Schneider T D, Stephens R M
National Cancer Institute, Frederick Cancer Research and Development Center, MD 21701.
Nucleic Acids Res. 1990 Oct 25;18(20):6097-100. doi: 10.1093/nar/18.20.6097.
A graphical method is presented for displaying the patterns in a set of aligned sequences. The characters representing the sequence are stacked on top of each other for each position in the aligned sequences. The height of each letter is made proportional to its frequency, and the letters are sorted so the most common one is on top.
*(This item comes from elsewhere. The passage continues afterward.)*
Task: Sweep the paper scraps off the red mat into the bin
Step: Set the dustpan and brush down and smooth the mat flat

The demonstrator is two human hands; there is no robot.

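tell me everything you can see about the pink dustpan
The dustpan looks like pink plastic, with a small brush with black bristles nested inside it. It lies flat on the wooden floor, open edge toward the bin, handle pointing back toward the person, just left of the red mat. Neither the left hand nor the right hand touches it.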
The height of the entire stack is then adjusted to signify the information content of the sequences at that position. From these 'sequence logos', one can determine not only the consensus sequence but also the relative frequency of bases and the information content (measured in bits) at every position in a site or sequence. The logo displays both significant residues and subtle sequence patterns.
本文介绍了一种用于展示一组比对序列中模式的图形方法。对于比对序列中的每个位置,代表序列的字符相互堆叠。每个字母的高度与其出现频率成正比,并且字母按频率排序,最常见的字母在顶部。然后调整整个堆叠的高度以表示该位置处序列的信息含量。从这些“序列标识”中,不仅可以确定共有序列,还可以确定位点或序列中每个位置的碱基相对频率和信息含量(以比特为单位)。该标识既显示了重要残基,也显示了微妙的序列模式。